### PROMPT
Every line of the entries below from the one containing "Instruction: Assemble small" to the one containing "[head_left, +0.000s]", both ends included, must be written out exactly. No other line belongs in the answer.

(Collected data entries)
■ ■ ■ ■

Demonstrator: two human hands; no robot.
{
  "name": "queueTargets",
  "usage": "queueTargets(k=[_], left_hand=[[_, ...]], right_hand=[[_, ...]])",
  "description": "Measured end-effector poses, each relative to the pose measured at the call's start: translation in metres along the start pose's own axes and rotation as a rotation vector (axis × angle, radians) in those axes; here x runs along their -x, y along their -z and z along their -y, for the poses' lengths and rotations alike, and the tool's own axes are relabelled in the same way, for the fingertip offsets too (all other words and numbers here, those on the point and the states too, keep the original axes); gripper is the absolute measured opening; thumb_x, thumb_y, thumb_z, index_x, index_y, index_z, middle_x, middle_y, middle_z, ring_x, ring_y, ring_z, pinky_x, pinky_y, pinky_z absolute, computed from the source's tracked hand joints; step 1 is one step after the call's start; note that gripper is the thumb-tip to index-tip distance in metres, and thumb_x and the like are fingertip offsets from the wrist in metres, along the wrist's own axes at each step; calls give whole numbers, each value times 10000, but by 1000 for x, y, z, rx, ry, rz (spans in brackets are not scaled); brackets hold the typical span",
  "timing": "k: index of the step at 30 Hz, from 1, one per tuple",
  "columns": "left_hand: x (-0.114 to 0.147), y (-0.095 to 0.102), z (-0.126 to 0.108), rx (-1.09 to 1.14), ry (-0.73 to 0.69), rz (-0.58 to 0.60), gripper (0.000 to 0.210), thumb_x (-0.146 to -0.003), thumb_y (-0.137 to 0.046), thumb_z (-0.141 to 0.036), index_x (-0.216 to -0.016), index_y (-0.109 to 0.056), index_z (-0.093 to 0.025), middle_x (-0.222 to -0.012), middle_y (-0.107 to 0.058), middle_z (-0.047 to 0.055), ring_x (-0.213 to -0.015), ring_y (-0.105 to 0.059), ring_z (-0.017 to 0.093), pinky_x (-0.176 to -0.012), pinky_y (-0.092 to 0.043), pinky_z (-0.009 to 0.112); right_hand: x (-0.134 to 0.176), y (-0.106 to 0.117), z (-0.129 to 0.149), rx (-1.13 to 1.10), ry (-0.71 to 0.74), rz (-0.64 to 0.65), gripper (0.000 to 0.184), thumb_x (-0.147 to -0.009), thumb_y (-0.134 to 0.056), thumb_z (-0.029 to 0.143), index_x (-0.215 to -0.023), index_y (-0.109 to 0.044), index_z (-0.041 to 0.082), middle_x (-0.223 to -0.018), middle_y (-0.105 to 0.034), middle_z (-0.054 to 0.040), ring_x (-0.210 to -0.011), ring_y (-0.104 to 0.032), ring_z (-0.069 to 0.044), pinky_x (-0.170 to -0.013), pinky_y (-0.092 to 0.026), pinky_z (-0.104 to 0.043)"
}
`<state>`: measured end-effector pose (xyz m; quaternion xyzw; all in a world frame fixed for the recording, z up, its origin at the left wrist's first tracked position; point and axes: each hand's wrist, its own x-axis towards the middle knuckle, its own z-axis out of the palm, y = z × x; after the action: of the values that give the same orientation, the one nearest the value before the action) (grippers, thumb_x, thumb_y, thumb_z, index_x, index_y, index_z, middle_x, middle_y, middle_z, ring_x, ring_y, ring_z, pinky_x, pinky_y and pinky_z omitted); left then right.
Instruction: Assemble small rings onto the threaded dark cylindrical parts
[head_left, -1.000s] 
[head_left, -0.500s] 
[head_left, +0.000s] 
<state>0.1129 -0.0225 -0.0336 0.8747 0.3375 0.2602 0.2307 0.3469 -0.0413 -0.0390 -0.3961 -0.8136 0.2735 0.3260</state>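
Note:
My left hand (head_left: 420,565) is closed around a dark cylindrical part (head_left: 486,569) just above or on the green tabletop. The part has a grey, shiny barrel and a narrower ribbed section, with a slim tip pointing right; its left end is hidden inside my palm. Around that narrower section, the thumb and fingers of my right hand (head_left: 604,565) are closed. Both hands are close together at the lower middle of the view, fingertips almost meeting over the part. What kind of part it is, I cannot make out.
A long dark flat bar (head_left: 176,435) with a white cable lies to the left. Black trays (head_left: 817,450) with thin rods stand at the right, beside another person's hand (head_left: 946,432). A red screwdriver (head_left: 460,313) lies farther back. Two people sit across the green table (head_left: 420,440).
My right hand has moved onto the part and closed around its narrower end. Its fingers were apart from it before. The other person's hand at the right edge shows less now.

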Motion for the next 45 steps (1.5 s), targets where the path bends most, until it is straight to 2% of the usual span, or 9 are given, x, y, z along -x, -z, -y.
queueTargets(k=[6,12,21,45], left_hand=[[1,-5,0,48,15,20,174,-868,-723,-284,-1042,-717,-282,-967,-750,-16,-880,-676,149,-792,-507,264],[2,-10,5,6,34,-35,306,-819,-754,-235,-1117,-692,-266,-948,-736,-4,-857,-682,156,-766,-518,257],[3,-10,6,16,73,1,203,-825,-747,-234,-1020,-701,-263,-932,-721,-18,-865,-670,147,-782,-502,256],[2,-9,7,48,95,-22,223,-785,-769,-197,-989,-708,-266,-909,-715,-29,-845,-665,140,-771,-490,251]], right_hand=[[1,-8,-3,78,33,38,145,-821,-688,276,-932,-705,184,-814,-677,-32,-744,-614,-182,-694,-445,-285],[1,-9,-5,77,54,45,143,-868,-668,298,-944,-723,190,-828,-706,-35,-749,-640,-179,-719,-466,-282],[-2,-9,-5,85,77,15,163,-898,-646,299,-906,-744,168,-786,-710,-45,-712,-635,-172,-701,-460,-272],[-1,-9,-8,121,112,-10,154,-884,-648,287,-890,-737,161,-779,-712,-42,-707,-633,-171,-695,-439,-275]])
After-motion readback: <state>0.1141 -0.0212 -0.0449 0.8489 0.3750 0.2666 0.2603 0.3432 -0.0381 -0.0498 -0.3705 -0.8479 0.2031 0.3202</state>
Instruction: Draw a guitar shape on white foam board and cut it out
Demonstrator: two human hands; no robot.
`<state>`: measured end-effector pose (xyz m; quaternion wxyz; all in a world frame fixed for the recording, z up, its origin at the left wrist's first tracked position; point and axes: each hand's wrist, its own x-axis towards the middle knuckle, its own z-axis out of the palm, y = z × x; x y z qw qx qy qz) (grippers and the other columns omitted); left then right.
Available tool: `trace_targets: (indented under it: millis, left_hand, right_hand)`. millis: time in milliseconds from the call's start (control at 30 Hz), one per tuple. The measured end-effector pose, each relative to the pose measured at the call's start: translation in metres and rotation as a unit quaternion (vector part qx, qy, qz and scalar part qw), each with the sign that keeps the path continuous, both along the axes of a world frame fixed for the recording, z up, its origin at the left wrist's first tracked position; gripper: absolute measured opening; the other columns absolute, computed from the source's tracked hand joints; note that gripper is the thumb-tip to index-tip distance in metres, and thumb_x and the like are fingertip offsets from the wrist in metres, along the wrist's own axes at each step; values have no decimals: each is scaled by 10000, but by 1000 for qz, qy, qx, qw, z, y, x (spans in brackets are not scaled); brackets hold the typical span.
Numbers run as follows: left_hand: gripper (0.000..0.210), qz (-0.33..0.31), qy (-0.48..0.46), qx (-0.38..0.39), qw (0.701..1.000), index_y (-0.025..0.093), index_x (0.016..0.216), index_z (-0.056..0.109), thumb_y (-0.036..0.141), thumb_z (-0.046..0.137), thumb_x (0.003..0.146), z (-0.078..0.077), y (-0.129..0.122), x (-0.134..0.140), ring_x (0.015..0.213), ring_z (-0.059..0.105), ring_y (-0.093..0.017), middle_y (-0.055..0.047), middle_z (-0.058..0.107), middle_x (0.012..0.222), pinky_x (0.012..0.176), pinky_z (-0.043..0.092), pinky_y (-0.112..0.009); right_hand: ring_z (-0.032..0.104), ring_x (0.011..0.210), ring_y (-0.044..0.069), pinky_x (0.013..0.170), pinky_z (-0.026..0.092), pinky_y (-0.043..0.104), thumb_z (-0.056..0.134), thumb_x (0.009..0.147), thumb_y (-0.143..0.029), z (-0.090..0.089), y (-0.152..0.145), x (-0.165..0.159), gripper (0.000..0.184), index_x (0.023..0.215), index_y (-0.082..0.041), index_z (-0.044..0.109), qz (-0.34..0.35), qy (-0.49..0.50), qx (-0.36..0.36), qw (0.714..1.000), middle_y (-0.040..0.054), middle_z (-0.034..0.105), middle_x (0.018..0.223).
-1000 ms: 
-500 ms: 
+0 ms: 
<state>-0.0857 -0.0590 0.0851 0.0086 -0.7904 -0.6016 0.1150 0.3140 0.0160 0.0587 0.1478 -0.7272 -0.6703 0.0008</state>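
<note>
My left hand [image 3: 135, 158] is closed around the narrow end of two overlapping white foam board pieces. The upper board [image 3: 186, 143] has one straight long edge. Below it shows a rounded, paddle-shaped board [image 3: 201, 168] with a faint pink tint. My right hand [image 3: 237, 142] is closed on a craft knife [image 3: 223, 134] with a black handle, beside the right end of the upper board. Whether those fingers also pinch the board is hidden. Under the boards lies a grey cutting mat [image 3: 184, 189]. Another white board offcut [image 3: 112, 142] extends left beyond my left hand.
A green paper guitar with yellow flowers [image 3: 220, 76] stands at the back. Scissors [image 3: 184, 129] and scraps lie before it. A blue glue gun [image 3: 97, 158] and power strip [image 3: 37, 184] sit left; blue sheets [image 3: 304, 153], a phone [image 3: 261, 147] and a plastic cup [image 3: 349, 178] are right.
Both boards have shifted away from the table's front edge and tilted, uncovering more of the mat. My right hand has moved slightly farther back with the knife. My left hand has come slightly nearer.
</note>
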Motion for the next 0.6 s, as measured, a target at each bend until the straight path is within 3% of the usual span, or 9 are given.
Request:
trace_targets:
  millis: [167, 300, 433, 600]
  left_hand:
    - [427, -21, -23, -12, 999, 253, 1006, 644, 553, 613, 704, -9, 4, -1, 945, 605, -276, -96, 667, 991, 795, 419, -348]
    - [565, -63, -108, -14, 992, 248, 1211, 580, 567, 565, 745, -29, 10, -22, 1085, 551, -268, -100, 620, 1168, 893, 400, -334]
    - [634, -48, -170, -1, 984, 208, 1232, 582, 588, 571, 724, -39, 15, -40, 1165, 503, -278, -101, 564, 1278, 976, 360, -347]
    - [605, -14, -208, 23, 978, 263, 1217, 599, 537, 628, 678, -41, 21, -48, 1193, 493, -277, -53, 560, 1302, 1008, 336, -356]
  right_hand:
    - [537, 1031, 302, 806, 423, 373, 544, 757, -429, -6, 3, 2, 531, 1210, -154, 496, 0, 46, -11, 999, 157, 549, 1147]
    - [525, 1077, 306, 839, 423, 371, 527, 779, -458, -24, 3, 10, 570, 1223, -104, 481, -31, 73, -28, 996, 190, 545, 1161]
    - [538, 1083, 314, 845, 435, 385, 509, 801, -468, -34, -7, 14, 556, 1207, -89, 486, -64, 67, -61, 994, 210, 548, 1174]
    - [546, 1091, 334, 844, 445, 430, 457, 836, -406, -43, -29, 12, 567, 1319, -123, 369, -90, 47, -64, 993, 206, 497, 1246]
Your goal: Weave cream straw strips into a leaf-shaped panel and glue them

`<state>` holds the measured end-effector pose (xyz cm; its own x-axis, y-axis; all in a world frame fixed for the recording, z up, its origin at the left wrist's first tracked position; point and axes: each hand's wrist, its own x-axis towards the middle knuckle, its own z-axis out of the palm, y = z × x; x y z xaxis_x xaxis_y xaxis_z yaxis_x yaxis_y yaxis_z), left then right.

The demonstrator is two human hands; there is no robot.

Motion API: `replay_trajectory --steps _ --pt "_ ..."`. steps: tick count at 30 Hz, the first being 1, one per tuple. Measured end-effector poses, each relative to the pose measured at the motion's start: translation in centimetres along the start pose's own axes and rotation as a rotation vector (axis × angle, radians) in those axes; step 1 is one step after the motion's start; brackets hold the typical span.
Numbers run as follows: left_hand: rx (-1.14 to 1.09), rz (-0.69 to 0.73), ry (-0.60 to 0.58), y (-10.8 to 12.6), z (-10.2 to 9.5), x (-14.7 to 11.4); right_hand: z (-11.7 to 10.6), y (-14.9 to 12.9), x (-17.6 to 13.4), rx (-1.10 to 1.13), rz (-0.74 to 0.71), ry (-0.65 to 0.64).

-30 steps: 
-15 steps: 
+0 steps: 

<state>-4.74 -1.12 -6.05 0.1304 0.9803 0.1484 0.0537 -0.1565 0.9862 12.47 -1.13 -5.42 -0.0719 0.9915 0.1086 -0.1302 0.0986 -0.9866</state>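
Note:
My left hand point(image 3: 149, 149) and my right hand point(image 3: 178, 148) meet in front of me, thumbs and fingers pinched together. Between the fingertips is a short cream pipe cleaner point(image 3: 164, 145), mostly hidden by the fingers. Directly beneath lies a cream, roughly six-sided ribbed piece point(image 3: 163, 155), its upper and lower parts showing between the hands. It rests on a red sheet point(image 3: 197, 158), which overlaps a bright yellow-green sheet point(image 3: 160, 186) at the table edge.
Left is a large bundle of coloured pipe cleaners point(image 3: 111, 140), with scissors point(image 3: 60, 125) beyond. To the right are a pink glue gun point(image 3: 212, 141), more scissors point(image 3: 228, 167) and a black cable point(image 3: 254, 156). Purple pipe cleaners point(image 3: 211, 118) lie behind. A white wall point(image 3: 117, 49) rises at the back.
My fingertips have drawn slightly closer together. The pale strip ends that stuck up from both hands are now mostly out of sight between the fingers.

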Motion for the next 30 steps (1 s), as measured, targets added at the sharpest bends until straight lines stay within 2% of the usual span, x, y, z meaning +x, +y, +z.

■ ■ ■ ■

### REPLY
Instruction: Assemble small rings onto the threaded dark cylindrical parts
[head_left, -1.000s] 
[head_left, -0.500s] 
[head_left, +0.000s] 

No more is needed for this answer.